A single stretch of the material below is to be transcribed exactly, starting at the line with "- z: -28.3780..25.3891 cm" and ending after the line with "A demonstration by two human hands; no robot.".

Data extract:
○ ○ ○ ○
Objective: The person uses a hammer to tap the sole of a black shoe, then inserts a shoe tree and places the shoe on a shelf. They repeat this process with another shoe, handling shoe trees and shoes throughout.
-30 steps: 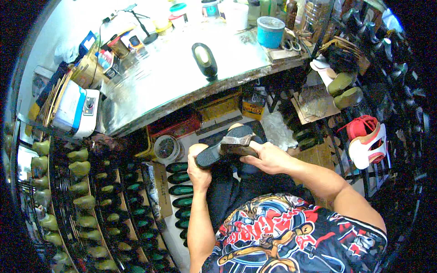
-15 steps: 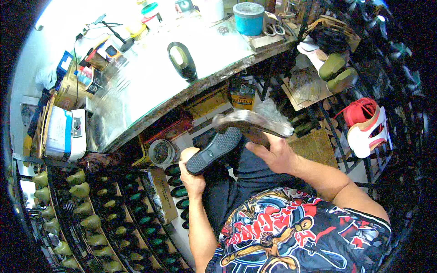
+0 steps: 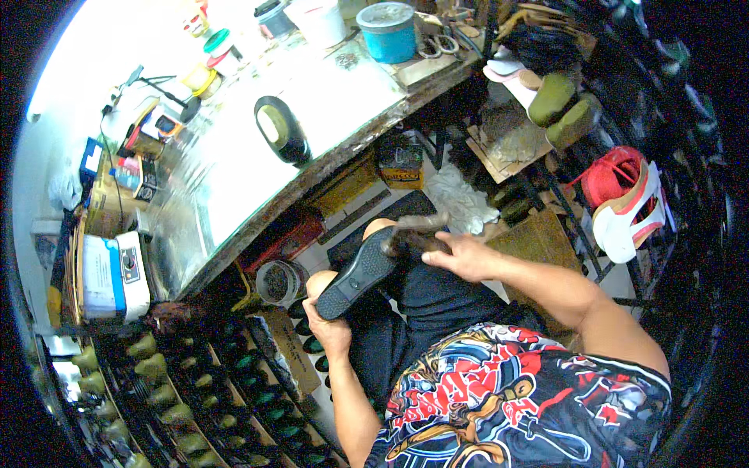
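Observation:
My left hand is closed round the heel end of a black shoe, held over my lap with its textured sole facing up. A pale, rounded part shows beyond the shoe's edge at heel and toe. My right hand grips a hammer, smeared by motion, its head at the toe end of the sole; whether it touches I cannot tell. A matching dark shoe lies on the glass-topped workbench ahead.
A blue tub and scissors stand at the bench's far right. Below its edge is a clear jar. Racks of shoe lasts fill the lower left. White sandals and red cord hang at right.
The hammer has dropped from above the toe down toward the sole, with my right hand moving slightly left. My left hand still holds the shoe. The whole view has shifted somewhat.

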Action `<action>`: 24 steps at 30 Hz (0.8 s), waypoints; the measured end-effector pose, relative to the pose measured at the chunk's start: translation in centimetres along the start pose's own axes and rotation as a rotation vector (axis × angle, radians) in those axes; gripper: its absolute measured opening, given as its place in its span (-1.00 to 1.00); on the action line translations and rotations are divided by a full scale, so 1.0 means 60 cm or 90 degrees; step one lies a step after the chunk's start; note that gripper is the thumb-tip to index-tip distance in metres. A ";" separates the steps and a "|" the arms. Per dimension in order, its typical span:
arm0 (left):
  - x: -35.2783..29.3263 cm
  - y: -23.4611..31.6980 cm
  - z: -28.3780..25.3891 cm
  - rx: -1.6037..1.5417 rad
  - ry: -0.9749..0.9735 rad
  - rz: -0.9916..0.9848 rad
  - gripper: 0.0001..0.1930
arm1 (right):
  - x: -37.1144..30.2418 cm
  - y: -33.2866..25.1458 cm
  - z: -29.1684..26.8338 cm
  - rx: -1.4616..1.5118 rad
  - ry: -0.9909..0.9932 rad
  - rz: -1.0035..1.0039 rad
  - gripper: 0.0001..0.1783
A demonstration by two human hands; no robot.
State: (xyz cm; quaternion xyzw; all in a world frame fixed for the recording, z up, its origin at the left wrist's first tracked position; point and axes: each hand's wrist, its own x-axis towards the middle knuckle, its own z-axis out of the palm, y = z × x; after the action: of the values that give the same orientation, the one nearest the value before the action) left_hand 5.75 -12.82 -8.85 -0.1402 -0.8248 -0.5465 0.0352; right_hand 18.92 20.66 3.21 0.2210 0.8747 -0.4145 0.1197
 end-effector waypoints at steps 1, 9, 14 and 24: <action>0.001 0.005 -0.001 -0.041 0.005 -0.002 -0.65 | 0.008 0.002 -0.015 0.021 0.003 -0.023 -0.36; -0.003 0.049 -0.011 0.101 -0.004 -0.005 -0.66 | -0.007 0.010 0.008 0.182 0.180 -0.109 -0.30; -0.003 0.054 -0.020 0.104 -0.039 -0.006 -0.67 | 0.016 0.026 -0.026 0.074 0.218 -0.141 -0.25; -0.024 0.089 -0.058 0.113 -0.160 -0.059 -0.47 | 0.028 0.186 0.003 0.207 -0.037 0.253 -0.15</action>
State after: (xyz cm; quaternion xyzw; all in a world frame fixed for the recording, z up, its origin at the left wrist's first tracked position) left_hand 8.23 -14.33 -2.98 -0.1656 -0.8733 -0.4509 -0.0812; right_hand 22.89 27.28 -5.07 0.3929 0.7321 -0.5243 0.1865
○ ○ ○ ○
Your response:
  - z: -28.3780..25.3891 cm
  - rx: -1.6037..1.5417 rad
  - ry: -0.9749..0.9735 rad
  - rz: -0.9916..0.9848 rad
  - gripper: 0.0001..0.1930
arm1 (right):
  - x: -37.1144..30.2418 cm
  - y: -33.2866..25.1458 cm
  - z: -29.1684..26.8338 cm
  - rx: -1.4616..1.5118 rad
  - ry: -0.9909..0.9932 rad
  - rz: -1.0035..1.0039 rad
  - gripper: 0.0001..0.1783
A demonstration by two human hands; no robot.

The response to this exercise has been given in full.